Venezuela is negotiating with Russia about abandoning the USD in their bilateral trade settlements. They are planning to use the Russian ruble or petro according to the information given by Jorge Valero, Venezuela’s representative in UN’s Geneva offices.
RT News further reported on May 17 that the two countries are also discussing the possibility of using Venezuela’s state-backed cryptocurrency known as the Petro. Petro was announced by President Nicolas Maduro on Dec. 3, 2017, in a speech. He said the state cryptocurrency is backed by oil and mineral resources like gold and diamonds. The country planned to issue 100 million tokens. The cryptocurrency was released in February 2018.
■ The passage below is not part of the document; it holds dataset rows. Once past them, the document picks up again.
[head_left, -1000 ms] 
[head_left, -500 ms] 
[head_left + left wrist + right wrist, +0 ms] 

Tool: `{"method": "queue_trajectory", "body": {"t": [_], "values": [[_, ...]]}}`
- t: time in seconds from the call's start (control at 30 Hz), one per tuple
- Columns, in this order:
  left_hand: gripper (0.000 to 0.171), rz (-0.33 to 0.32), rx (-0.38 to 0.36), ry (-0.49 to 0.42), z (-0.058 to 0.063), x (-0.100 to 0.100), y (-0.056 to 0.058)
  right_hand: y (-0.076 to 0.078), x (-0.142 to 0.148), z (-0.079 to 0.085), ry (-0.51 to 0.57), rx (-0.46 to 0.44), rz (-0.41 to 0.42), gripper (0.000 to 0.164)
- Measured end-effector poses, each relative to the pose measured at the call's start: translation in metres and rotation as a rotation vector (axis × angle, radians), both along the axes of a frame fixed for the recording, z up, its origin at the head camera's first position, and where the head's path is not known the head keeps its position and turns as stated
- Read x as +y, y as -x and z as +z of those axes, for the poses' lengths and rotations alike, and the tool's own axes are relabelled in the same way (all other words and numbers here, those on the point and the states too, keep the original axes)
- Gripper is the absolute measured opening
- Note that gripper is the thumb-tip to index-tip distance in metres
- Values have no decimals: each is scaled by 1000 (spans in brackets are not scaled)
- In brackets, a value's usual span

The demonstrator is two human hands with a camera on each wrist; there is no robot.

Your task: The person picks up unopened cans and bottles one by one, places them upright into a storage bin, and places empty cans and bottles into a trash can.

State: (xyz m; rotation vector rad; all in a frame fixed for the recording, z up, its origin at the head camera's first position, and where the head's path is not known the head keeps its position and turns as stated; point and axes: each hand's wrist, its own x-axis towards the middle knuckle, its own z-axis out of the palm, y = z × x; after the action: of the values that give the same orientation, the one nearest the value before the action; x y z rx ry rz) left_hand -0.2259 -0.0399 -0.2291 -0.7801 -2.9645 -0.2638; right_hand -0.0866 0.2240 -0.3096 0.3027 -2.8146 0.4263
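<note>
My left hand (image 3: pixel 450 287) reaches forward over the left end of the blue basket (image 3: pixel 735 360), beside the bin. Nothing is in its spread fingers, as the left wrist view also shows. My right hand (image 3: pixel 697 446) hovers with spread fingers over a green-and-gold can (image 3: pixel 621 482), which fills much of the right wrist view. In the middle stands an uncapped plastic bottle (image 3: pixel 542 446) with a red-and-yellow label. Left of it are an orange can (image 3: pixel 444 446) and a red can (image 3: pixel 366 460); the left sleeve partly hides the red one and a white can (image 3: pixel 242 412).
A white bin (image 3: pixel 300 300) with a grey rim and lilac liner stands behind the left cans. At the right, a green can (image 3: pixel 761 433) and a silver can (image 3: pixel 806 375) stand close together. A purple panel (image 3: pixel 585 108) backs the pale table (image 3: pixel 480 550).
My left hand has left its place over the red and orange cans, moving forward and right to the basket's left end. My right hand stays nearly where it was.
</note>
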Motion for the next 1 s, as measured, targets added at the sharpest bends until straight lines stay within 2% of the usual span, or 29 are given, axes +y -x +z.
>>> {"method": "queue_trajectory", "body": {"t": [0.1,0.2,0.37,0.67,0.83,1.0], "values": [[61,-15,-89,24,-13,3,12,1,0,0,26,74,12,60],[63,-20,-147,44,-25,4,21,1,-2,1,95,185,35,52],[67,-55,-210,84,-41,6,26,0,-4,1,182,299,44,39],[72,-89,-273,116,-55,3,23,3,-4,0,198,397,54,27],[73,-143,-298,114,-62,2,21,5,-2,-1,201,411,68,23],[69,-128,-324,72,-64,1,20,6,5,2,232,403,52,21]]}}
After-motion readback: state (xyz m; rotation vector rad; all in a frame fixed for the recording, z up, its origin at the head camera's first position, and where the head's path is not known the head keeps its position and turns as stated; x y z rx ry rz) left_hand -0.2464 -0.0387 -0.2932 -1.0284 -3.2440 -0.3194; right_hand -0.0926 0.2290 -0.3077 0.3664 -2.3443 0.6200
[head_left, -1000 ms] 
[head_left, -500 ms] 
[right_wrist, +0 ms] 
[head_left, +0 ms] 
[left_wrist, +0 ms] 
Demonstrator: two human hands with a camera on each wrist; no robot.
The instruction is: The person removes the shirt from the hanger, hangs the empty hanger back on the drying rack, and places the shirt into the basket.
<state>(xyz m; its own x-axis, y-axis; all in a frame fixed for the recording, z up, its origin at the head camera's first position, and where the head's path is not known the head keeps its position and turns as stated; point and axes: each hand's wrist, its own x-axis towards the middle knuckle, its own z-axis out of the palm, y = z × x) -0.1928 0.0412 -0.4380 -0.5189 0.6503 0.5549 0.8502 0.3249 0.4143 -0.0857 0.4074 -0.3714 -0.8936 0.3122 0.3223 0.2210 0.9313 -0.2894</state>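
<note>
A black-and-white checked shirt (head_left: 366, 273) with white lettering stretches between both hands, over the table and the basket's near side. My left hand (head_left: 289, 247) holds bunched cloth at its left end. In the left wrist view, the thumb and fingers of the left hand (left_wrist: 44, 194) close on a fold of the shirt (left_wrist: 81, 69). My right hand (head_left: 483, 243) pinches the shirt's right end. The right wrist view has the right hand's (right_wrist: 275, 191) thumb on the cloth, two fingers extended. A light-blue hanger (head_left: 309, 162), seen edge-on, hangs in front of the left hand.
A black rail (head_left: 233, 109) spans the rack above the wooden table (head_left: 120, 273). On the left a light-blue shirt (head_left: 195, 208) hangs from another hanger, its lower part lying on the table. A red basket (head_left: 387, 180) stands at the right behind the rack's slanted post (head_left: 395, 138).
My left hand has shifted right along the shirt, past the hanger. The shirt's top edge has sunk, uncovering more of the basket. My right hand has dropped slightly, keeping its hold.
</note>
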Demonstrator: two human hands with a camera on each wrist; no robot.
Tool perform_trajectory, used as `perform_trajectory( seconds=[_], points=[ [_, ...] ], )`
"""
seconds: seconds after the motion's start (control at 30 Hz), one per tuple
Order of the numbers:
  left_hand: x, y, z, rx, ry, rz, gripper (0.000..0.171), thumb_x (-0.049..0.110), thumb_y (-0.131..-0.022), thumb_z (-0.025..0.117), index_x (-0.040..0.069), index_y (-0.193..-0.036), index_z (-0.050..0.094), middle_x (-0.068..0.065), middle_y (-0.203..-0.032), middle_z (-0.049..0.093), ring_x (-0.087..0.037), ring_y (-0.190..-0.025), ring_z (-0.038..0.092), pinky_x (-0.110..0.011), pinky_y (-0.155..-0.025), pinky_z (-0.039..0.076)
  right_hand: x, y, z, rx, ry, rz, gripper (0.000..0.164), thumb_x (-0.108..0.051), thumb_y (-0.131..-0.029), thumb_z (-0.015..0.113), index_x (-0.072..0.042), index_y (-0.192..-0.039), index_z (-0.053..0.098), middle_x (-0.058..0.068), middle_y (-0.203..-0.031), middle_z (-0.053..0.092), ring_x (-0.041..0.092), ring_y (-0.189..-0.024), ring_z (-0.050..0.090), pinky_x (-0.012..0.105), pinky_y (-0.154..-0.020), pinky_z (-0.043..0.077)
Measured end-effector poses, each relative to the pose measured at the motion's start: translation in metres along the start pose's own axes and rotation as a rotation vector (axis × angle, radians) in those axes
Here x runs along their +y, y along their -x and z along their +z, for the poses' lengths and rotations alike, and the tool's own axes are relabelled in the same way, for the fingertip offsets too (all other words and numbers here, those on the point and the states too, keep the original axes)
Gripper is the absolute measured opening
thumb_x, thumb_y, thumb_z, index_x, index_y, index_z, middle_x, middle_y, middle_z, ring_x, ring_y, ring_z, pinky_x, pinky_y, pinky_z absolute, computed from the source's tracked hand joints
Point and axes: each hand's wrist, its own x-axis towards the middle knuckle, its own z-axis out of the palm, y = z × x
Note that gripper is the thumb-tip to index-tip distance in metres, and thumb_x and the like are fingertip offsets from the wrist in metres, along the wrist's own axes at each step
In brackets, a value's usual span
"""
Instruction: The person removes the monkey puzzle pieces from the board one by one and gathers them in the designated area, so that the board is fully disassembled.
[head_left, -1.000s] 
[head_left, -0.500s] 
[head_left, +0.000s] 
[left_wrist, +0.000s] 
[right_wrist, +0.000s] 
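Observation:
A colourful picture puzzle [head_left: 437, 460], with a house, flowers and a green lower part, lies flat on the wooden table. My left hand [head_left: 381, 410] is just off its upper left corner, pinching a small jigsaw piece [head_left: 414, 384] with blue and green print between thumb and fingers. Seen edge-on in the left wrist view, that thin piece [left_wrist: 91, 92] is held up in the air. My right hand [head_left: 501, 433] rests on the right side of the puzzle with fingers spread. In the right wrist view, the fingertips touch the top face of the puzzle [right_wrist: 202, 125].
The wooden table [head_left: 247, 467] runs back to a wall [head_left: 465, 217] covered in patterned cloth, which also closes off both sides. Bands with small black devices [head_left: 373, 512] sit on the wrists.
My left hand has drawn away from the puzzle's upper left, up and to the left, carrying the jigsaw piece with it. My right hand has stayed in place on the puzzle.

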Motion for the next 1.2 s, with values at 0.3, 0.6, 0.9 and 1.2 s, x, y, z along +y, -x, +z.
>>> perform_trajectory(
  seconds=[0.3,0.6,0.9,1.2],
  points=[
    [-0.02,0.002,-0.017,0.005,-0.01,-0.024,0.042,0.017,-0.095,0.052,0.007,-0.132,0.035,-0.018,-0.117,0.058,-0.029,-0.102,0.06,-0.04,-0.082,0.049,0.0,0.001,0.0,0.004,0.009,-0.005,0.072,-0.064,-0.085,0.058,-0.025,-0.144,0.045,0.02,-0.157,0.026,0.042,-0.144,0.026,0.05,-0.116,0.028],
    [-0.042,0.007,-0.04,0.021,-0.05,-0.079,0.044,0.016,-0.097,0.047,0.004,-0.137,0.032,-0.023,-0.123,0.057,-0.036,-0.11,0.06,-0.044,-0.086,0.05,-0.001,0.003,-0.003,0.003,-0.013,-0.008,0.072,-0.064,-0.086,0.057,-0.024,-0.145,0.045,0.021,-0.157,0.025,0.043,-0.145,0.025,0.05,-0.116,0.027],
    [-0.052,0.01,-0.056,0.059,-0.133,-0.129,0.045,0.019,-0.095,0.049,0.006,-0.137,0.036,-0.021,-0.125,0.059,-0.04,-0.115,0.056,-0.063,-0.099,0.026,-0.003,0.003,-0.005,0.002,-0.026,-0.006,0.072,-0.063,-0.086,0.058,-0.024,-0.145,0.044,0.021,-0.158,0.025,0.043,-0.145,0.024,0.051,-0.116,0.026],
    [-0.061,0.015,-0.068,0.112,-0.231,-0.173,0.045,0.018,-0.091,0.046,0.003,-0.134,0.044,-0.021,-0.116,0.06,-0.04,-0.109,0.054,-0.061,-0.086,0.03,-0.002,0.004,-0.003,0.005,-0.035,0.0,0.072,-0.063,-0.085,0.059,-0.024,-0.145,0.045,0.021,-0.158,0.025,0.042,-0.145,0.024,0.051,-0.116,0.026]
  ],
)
The currency was basically launched so that it could serve as a substitute to the failing bolivar currency which was eroded in hyperinflation. This would also help the country to dodge U.S. sanctions and give the South American country access to international finance.
“In 2019, we have a schedule for [oil] to be sold in Petros and in this way continue to free us from a currency that the elite of Washington uses,” Maduro said in December 2018.
Petro met a lot of criticism from both within and outside. Venezuela’s opposition party claimed that the Petro is illegal and so they would not recognize it because it was issued by a government in desperate need for cash. In addition to this U.S. president, Donald Trump prohibited American citizens from investing in the Petro.
A few countries that have been sanctioned by the U.S. are looking at cryptocurrencies as a way to circumventing sanctions. Iran is another country that is using crypto for this purpose. U.S. Congressman Brad Sherman has proposed the banning of cryptocurrencies in the country because they threaten America’s global power base. Sherman perceives that America’s global dominance lies in many countries relying on its fiat currency for international trade.
International sanctions imposed on Venezuela by the U.S. have forced the country to halt using the USD for international trade. The country is currently using the Euro and is paying for imported products with crude oil.
Ambassador Valero said his country is counting on Russia to restructure its foreign debt estimated to be in the region of $140 billion.
Russia’s situation is no different. Some financial institutions in the Eastern European country have been sanctioned for their willingness to finance the Petro. Russia’s advisor to the president proposed the introduction of digital currency in Crimea (Russia’ federal subject) in an attempt to avoid sanctions.